Most taxpayers want their tax dollars spent on American-made goods and services. Democrats and Republicans alike share this patriotic “fair trade” value that our government should spend our money at home – whether it’s state and municipal contracts or big federal infrastructure investments. That’s why Buy American laws that give preference to U.S. companies in government contracts are so popular, except with the foreign companies that want to underbid American manufacturers and the other countries that want to take jobs away through bad trade deals.
Those bad trade deals with their generous government procurement chapters have undermined the letter and spirit of our Buy American laws and undercut American workers in manufacturing and the public service sector. The U.S. is a party to the Government Procurement Agreement, for example, a 47-nation side deal to the WTO. It was the subject of a recent report by the Government Accountability Office, which revealed that foreign firms are able to bid on far more U.S. opportunities than U.S. firms are able to bid on foreign ones. Referring to that report, an administration official admitted that “the U.S. may not be getting its fair share of the global government procurement market through its free trade agreement concessions.”
“We appeal to the administration and the Congress, American business and labor, workers and taxpayers to rally around Buy American.”
We agree. And we hope the administration and the Congress will work together to strengthen Buy American laws and regulations. Fortunately, we have good reasons to be optimistic about dramatic bipartisan reform, especially when it comes to government procurement. Democrats in the Congress are leading the legislative way to defend and improve Buy American. Some of the early activities of the Republican in the White House indicate that he may share their goal. While we were disappointed when President Trump reneged on his commitment to insist on U.S.-made steel in the construction of the Keystone pipeline, we were heartened when he issued an executive order on Buy American.
The “Buy American and Hire American” EO could help jumpstart an investment in domestic production that would employ U.S. workers and boost the economy at the same time. It outlines federal procurement policies that focus on utilizing goods, products and materials made in this country. Most importantly, it directs federal agencies to reduce the use of waivers and exemptions that have allowed them to bypass Buy American laws up until now. We concur in AFL-CIO chief Richard Trumka’s reaction to the EO, that it is a “good first step toward making Buy America provisions more effective and discouraging excessive waivers, but more needs to be done to pivot the U.S. economy toward steady wage and job growth.”

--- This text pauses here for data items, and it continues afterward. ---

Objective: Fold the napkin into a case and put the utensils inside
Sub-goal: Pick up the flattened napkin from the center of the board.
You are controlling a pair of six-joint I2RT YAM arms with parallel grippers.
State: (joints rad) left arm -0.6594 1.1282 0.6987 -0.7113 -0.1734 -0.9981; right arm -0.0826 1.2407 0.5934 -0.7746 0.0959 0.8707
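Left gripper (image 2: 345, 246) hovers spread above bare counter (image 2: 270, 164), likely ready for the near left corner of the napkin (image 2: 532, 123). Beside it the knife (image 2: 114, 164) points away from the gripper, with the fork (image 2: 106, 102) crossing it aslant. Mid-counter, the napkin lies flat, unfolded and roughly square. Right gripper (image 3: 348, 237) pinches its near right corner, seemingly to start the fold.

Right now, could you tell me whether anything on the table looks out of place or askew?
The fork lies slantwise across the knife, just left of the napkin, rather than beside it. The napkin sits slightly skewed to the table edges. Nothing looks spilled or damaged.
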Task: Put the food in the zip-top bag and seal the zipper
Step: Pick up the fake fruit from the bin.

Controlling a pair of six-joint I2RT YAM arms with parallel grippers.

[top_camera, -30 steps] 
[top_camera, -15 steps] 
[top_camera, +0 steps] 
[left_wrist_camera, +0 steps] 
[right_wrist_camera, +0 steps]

Union members in manufacturing and the building trades depend on pro-U.S. trade and procurement policies and, from where we sit, the President’s EO, coupled with the passage of legislative initiatives like Senator Stabenow’s new bill, S 908, and Congressman Lipinski’s Buy American Improvement Act, HR 904, promises good outcomes for American workers. The Democrats’ approach to these issues mirrors the objectives of the renewed interest in Buy/Hire American. And our members and American taxpayers generally will benefit when federal and state procurement policies are made stronger, more transparent and less susceptible to abuse and avoidance through waivers. Accordingly, we appeal to the administration and the Congress, Democrats and Republicans, American business and labor, workers and taxpayers to rally around Buy American and commit ourselves to hire American.